3. Processing Lag & Timeline
Histogram of lag distribution — most events land in the 1–3s range with a long tail to ~9s during bursts. The two clusters in the timeline correspond to two simulator burst runs.
4. Order Snapshots — the "why CDC matters" page
Current order state, derived from CDC events rather than copied from the source. The lifecycle-transition table at the bottom is what polling can never produce: 65 CREATED, 60 CREATED→PAID, 48 SHIPPED→DELIVERED, 5 CREATED→CANCELLED. Every transition captured because the WAL surfaced it.
5. Inventory Snapshots
Real-time stock levels for 15 products, computed from CDC events. available is a PostgreSQL GENERATED column (quantity − reserved); the stacked bar shows available (green) vs reserved (red) per product.
Limitations
Where the pipeline stops short of production.
- Single consumer. No partitioned consumption or consumer groups — works for demo scale (~50 events/min), not production throughput.
- At-least-once with dedup, not exactly-once. A crash between DB commit and Kafka offset commit could reprocess events — handled idempotently by UUID5 dedup, but not zero-cost.
- No schema registry. Uses JSONB flexibility instead of Avro/Protobuf + Confluent Schema Registry. Production CDC pipelines should validate schemas at ingest.
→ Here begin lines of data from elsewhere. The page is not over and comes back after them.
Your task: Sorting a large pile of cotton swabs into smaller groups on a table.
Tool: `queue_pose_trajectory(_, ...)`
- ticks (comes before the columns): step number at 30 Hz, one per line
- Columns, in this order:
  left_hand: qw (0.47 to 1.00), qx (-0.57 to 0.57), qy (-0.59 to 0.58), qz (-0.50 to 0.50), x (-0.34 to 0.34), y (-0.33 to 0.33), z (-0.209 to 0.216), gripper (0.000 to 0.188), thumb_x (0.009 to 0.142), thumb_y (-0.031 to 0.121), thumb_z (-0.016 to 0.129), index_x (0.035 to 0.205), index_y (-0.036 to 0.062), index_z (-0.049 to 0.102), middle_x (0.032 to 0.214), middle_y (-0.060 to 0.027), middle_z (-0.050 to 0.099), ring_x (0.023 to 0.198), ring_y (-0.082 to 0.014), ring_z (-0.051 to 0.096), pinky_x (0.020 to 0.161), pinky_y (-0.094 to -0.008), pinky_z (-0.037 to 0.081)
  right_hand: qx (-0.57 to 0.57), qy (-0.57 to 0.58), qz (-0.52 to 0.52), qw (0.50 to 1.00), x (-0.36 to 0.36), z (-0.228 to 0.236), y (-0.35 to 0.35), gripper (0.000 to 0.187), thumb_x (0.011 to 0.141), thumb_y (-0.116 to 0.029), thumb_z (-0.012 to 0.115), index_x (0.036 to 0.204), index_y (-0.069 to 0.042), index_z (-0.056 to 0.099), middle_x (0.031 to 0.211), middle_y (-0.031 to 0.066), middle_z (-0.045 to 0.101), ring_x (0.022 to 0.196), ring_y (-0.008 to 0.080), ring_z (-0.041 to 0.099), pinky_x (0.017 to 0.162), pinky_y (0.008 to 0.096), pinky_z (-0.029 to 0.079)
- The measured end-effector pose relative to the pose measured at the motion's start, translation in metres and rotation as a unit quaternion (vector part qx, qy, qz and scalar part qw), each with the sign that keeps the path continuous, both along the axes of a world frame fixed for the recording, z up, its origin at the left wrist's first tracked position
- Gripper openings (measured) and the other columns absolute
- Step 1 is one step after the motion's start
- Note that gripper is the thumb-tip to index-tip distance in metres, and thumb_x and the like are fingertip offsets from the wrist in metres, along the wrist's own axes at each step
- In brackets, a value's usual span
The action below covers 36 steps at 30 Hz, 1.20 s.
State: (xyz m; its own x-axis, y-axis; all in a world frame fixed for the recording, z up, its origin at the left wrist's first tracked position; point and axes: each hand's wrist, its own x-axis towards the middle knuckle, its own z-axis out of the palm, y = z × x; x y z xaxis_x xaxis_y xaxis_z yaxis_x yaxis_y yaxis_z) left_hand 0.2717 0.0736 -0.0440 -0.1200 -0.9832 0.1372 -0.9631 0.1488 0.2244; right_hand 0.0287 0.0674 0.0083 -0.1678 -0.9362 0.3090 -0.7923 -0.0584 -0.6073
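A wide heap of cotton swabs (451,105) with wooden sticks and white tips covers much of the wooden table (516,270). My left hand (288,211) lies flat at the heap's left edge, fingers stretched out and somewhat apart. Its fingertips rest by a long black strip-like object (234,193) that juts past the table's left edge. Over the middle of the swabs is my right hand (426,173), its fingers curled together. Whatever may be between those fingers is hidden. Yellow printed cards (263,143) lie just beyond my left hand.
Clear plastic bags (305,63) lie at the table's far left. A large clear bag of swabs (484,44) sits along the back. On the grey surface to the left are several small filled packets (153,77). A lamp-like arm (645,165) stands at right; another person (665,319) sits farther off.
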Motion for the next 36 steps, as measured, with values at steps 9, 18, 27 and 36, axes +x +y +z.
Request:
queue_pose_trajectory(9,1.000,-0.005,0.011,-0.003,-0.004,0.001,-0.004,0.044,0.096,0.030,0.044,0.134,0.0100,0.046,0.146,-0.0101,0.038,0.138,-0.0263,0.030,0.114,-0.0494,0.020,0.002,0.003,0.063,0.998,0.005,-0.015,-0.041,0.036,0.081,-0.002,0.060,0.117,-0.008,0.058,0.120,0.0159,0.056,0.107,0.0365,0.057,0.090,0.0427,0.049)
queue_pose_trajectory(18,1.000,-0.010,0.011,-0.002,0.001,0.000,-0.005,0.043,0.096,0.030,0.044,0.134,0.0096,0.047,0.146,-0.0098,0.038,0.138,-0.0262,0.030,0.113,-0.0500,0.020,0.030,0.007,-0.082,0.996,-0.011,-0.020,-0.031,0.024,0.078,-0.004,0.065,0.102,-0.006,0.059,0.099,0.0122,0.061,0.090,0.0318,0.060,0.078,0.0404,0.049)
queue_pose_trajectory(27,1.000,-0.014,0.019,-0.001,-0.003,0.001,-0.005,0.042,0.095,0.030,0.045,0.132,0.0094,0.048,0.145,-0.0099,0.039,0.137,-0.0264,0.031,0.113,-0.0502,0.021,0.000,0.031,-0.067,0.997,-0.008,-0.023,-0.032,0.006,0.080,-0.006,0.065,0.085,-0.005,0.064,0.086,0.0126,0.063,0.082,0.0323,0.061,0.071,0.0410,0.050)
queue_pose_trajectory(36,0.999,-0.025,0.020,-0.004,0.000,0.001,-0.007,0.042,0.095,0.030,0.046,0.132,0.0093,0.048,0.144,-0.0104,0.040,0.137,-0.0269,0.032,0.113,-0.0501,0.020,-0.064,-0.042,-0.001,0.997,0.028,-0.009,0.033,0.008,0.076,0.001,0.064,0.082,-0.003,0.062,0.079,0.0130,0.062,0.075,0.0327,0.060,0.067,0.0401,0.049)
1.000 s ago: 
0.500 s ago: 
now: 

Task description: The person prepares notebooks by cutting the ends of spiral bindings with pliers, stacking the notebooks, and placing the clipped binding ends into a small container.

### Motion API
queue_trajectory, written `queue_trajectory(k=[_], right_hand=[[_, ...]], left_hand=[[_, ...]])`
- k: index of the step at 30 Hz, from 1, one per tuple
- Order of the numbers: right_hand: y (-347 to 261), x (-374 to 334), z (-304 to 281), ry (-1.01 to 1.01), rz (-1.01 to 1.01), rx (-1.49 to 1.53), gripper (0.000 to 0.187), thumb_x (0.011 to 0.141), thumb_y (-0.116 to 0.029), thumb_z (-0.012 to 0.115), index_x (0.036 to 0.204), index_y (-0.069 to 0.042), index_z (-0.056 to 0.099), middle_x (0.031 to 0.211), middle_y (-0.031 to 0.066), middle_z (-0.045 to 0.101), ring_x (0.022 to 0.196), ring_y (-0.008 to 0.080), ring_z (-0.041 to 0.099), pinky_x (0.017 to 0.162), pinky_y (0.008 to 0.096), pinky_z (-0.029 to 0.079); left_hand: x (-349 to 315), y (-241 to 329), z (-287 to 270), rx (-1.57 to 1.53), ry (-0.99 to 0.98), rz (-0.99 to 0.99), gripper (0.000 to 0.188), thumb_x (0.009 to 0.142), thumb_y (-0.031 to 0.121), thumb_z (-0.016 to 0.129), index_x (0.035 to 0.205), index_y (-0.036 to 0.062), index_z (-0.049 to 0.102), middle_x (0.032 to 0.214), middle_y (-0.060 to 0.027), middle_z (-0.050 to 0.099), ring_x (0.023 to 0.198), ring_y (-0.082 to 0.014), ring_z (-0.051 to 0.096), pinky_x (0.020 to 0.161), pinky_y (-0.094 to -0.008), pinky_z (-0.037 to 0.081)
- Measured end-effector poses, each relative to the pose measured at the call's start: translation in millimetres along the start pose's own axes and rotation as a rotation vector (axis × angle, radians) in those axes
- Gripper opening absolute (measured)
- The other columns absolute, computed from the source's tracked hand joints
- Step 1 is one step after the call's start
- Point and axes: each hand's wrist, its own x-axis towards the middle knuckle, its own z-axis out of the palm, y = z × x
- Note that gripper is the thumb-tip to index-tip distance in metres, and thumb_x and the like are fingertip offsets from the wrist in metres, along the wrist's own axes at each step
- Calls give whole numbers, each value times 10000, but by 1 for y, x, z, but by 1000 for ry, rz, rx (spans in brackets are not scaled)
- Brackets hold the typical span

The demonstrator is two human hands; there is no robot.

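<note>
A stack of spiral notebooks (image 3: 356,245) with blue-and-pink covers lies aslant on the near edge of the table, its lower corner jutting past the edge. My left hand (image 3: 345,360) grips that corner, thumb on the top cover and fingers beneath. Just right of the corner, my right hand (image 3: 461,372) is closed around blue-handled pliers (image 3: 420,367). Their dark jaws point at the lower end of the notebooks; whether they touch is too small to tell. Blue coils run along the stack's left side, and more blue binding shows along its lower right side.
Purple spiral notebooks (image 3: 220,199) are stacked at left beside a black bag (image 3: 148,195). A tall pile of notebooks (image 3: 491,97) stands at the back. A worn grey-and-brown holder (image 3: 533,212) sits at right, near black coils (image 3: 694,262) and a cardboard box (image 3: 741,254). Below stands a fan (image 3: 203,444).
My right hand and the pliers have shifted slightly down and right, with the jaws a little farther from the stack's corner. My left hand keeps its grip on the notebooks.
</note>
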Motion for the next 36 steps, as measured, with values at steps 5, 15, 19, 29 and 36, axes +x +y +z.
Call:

- Zookeeper dependency. Uses the bundled image; Kafka 3.x+ supports KRaft mode without Zookeeper. Documented in the roadmap.
- Heavy local resource footprint. Kafka + Zookeeper + Debezium together use ~2–3 GB RAM — not practical on a small laptop without closing other apps.
Lessons Learned
CDC's value proposition is easy to state and surprisingly hard to set up correctly. The gap between "I understand the pattern" and "I have a working pipeline with production-correct behavior" is mostly populated by gotchas the docs don't surface.
What worked. Writing each ADR at the moment of decision, not retroactively. ADRs written after the fact tend to read like marketing for a choice already made; ADRs written in the moment force you to articulate the tradeoff you're weighing — and to come back later and notice when the tradeoff has changed.
What didn't. I underestimated how many gotchas were configuration details rather than design problems. The Debezium decimal-encoding issue (base64 by default, needs decimal.handling.mode: "string") is a one-line config change — but I lost most of a day to it because the failure mode (silently mangled financial values) doesn't look like a config issue from the symptoms.
What I'd do differently. Write a "first-principles sanity check" step into the pipeline from day one — a script that compares raw connector output against source-DB ground truth, flagging any field where the round-trip doesn't match. The decimal-encoding bug, the out-of-order event issue, and a couple of others would have been caught in minutes rather than hours. That's the streaming equivalent of the data-quality validation pattern from the Price Monitor.